Friday, May 17, 2013

Perhaps the Cardinals should wear white...

Telegraph

...and the Pope Red!

We have created new idols. The worship of the golden calf of old (cf. Ex 32:15-34) has found a new and heartless image in the cult of money and the dictatorship of an economy which is faceless and lacking any truly humane goal.
 In circumstances like these, solidarity, which is the treasure of the poor, is often considered counterproductive, opposed to the logic of finance and the economy. While the income of a minority is increasing exponentially, that of the majority is crumbling. This imbalance results from ideologies which uphold the absolute autonomy of markets and financial speculation, and thus deny the right of control to States, which are themselves charged with providing for the common good. A new, invisible and at times virtual, tyranny is established, one which unilaterally and irremediably imposes its own laws and rules.
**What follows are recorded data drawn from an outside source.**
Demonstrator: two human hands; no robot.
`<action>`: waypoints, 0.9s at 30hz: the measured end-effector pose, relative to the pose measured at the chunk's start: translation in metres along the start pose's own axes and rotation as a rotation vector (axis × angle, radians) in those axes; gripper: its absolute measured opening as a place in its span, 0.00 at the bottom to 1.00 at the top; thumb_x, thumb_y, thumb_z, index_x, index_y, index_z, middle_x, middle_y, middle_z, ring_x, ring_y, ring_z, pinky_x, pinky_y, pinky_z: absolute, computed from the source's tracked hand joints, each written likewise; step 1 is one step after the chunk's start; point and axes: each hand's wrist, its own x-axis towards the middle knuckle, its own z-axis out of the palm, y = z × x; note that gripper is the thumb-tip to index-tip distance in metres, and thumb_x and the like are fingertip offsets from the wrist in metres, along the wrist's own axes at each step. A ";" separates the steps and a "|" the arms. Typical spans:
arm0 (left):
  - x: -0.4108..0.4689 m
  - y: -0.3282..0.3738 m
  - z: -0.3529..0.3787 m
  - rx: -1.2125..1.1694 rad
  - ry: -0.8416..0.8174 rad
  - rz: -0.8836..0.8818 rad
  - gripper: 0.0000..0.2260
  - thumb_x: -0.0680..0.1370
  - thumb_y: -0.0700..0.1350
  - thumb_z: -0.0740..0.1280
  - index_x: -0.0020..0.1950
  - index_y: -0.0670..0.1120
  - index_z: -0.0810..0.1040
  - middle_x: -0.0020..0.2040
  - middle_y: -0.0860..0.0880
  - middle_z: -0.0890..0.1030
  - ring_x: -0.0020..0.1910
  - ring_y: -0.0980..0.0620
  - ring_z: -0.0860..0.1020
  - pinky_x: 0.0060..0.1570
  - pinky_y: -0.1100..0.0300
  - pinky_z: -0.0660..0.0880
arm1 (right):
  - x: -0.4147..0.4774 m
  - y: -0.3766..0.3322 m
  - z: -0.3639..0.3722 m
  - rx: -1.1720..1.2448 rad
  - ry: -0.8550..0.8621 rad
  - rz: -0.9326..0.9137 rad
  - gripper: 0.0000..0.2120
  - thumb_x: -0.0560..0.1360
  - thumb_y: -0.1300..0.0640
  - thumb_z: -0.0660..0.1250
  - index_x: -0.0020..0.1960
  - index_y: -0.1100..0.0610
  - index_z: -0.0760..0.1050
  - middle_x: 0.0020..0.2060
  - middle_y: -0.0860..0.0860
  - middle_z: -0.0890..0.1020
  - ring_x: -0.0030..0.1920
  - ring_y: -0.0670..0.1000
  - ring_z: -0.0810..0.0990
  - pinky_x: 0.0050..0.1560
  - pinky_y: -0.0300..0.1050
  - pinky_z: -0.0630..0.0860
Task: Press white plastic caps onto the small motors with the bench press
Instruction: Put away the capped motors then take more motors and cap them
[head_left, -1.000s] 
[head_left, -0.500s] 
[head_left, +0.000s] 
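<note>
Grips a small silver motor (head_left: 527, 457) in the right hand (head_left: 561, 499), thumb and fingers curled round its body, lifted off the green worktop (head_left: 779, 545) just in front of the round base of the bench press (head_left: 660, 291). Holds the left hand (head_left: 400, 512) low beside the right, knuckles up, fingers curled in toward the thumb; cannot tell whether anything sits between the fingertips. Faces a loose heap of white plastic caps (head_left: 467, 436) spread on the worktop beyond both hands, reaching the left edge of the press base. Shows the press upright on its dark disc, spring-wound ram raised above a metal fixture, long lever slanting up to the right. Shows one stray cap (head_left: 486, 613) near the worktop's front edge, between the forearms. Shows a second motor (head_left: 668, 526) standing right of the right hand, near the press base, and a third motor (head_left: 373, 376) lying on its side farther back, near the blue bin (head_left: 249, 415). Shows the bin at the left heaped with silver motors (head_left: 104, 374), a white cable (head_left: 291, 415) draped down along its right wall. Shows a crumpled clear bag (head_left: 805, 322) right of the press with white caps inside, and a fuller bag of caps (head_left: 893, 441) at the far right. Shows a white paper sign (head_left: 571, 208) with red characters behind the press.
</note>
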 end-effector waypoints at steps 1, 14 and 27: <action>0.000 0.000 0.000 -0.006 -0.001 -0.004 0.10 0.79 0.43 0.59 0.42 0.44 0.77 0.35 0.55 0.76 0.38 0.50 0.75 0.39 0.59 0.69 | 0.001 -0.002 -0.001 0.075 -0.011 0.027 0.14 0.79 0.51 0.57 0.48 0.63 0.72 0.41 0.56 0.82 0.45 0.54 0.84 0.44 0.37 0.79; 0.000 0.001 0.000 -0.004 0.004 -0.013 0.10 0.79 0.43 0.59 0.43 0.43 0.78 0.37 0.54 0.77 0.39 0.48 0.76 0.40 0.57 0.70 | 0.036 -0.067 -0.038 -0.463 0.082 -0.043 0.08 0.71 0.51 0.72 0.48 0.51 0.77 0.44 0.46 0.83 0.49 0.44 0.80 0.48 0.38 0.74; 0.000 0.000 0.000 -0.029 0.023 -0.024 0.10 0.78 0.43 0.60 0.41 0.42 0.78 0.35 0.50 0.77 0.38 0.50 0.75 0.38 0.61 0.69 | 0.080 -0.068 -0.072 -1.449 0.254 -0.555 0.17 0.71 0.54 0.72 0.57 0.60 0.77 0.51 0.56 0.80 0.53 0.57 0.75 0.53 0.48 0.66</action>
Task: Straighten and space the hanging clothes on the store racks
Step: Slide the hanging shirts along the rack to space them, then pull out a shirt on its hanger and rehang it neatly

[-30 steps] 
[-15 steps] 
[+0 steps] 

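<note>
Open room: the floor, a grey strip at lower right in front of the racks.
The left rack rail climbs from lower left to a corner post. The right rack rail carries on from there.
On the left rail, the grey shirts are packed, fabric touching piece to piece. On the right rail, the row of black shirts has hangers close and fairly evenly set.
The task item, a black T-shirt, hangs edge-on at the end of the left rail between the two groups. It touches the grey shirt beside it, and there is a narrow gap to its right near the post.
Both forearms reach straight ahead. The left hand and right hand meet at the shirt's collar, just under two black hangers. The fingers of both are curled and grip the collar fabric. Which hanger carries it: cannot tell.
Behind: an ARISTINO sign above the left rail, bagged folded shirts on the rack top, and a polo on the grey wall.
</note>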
Moreover, indebtedness and credit distance countries from their real economy and citizens from their real buying power.
These financiers, economists and politicians consider God to be unmanageable, unmanageable even dangerous, because he calls man to his full realization and to independence from any kind of slavery.  In this sense, I encourage the financial experts and the political leaders of your countries to consider the words of Saint John Chrysostom: “Not to share one’s goods with the poor is to rob them and to deprive them of life. It is not our goods that we possess, but theirs”
~Vatican~

The Capitalist reply

Wholly missing from the papal argument is the fact that business expansion, and the attraction of investment therein, is based on profits. Greater profits don’t necessarily guarantee more jobs in existing business and businesses of the future, but you can’t expect those jobs to materialize absent profit.  Profit isn’t what drives poverty, profit is what overcomes poverty.

The short of the matter is that capitalism is the engine of the general betterment of the human condition and profits its essential tool.